* [ACTION ITEM]
In the listing that follows, the range to quote begins at the line that has "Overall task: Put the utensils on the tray" and ends after the line that has "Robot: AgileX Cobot"; quote it verbatim and add nothing.

* [MATERIAL SUPPLIED]
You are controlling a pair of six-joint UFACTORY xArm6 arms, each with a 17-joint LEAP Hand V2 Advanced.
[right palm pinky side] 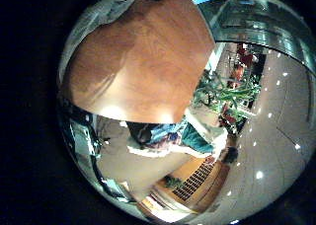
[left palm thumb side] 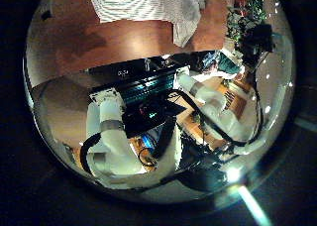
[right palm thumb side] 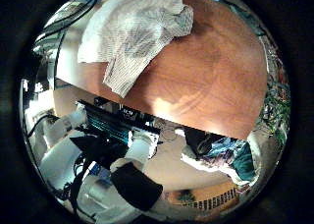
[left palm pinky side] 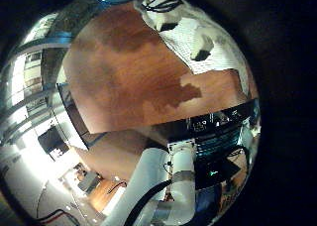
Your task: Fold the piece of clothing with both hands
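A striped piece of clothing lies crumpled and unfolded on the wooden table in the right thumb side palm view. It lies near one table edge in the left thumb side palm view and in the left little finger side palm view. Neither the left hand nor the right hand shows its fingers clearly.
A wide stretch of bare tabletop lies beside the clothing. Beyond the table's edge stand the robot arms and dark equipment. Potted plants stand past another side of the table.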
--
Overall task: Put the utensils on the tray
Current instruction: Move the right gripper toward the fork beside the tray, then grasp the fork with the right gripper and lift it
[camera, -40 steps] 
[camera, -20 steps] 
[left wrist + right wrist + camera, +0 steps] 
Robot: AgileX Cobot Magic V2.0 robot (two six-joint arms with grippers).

* [WORKED SOLUTION]
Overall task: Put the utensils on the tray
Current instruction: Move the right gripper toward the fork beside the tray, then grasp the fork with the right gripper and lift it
[camera, -40 steps] 
[camera, -20 steps] 
[left wrist + right wrist + camera, +0 steps] 
Robot: AgileX Cobot Magic V2.0 robot (two six-joint arms with grippers).

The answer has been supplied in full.